ASSIGNMENT: Look through the listing below and report the lines that have the word "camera" in them.
INPUT MATERIAL Block Start
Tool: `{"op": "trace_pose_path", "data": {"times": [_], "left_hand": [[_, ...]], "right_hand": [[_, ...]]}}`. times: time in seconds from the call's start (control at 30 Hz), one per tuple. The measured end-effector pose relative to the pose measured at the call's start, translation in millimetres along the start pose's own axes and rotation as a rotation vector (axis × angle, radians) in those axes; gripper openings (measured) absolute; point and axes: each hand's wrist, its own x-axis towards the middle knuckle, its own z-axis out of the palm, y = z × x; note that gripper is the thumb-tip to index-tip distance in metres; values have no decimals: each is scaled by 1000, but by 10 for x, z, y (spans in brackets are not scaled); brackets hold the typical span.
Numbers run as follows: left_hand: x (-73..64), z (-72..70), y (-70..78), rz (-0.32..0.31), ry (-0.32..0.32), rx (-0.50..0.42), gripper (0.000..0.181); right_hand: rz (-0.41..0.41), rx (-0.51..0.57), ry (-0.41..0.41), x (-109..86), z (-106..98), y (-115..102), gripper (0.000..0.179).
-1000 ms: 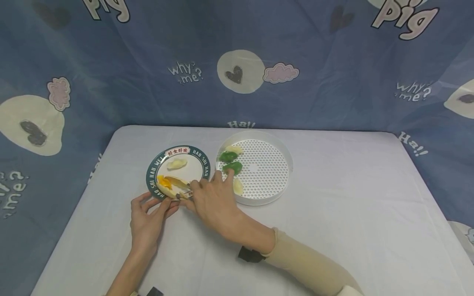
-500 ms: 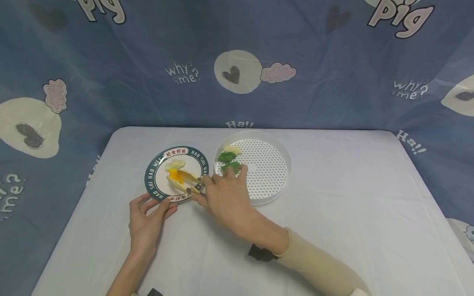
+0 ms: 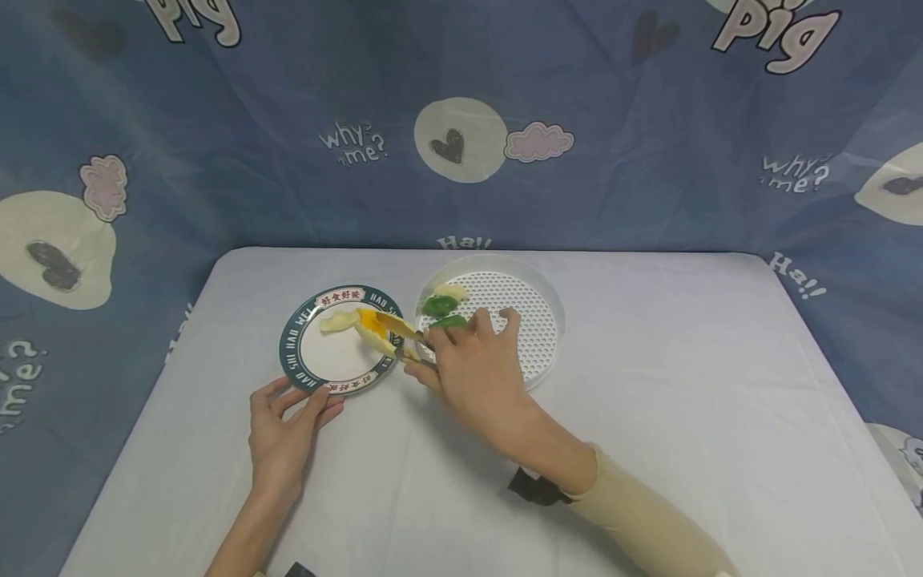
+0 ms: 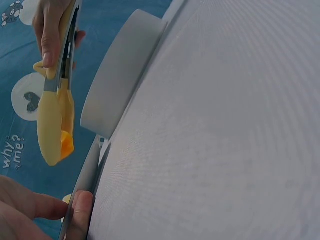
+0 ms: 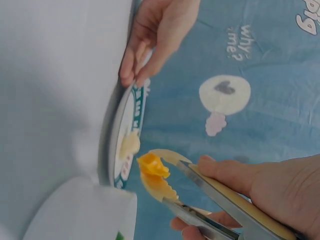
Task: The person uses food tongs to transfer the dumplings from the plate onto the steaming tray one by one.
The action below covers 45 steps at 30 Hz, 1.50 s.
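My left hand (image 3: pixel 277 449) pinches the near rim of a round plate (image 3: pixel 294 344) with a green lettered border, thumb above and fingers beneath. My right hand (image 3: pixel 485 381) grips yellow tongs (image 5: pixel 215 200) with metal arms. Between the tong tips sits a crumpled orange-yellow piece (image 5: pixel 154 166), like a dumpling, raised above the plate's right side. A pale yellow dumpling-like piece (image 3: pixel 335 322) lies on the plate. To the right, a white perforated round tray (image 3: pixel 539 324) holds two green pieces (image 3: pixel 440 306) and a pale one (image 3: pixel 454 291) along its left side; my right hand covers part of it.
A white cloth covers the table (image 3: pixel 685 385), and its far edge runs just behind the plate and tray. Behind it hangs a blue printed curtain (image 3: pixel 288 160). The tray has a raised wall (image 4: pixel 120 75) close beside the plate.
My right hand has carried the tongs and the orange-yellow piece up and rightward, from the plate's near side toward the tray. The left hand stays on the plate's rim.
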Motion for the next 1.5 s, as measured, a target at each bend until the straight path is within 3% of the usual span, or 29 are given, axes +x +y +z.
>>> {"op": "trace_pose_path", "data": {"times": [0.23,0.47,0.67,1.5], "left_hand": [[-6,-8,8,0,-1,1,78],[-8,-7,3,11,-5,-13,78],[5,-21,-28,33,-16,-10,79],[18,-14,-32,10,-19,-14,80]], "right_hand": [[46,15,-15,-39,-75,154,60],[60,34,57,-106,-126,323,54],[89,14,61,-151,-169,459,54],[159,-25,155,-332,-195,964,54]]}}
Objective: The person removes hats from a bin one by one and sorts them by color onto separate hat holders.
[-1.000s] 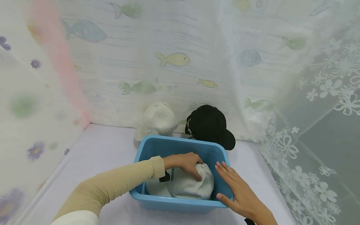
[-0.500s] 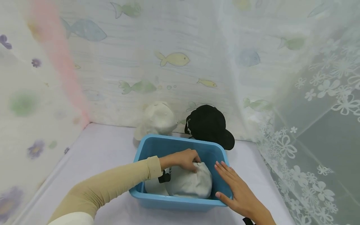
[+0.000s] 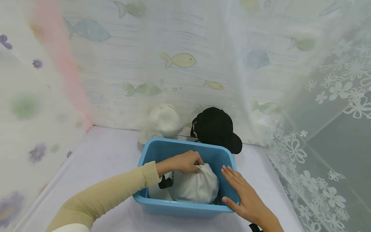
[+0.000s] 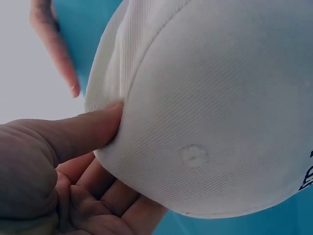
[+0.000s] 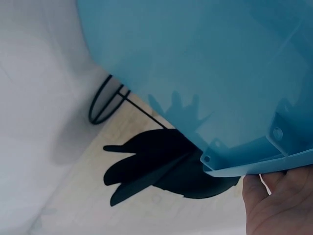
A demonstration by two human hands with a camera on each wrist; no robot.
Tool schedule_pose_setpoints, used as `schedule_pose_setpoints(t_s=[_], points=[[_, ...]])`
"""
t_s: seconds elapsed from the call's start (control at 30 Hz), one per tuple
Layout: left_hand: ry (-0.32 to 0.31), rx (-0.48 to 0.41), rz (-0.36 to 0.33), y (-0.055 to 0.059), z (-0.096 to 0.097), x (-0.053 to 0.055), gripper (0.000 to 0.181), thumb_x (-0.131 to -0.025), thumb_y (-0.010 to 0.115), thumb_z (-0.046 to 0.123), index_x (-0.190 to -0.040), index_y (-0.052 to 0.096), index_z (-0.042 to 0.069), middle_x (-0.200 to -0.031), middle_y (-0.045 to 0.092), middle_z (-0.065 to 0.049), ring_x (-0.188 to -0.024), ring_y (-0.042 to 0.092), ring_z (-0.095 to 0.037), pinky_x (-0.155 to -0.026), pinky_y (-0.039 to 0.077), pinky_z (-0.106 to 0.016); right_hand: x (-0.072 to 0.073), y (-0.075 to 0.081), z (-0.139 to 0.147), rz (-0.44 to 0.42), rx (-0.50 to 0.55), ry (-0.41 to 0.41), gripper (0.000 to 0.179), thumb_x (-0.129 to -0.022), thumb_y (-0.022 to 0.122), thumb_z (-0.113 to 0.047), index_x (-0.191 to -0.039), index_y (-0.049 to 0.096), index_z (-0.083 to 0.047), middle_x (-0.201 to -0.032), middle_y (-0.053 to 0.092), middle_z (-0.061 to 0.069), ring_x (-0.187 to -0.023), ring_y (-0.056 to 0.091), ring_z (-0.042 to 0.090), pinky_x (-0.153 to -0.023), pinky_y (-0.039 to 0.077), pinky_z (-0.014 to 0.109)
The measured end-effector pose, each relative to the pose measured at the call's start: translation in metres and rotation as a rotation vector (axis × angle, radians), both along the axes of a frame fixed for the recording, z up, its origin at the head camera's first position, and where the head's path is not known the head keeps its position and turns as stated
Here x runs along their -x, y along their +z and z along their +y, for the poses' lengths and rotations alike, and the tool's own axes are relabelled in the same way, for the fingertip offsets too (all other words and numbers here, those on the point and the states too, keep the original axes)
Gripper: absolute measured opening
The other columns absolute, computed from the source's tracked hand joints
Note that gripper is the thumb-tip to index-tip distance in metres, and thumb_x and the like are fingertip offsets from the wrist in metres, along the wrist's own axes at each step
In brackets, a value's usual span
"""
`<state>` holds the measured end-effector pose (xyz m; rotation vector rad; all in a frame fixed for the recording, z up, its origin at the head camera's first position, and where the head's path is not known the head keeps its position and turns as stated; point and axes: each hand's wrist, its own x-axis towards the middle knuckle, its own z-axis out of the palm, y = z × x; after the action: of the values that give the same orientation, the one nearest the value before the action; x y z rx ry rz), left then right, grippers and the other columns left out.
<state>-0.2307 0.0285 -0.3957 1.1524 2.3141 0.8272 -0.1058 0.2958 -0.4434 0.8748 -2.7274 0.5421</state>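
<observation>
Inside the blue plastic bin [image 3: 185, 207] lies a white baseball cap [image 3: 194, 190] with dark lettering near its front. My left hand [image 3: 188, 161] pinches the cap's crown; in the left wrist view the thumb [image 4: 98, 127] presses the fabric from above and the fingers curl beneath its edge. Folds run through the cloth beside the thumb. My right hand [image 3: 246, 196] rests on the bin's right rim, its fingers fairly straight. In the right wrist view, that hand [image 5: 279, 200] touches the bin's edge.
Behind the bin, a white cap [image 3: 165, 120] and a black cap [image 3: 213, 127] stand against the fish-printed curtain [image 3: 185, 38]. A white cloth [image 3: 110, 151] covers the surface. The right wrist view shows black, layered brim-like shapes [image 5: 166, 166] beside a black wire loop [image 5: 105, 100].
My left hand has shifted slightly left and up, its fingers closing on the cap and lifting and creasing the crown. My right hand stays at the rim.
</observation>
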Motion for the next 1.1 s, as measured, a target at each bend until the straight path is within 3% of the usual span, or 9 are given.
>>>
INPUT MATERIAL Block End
SOLVED EXERCISE:
A demonstration by two human hands with a camera on each wrist; no robot.
The measured end-effector pose, each relative to the pose measured at the call's start: translation in metres and rotation as a rotation vector (axis × angle, radians), both along the axes of a frame fixed for the recording, z up, its origin at the head camera's first position, and where the head's path is not known the head keeps its position and turns as stated
`<state>` holds the measured end-effector pose (xyz m; rotation vector rad; all in a frame fixed for the recording, z up, its origin at the head camera's first position, and where the head's path is not known the head keeps its position and turns as stated; point and axes: each hand's wrist, its own x-axis towards the middle knuckle, its own z-axis out of the palm, y = z × x; after the action: of the values that give the same orientation, the one nearest the value before the action; x y z rx ry rz), left then right, grippers and the other columns left out.

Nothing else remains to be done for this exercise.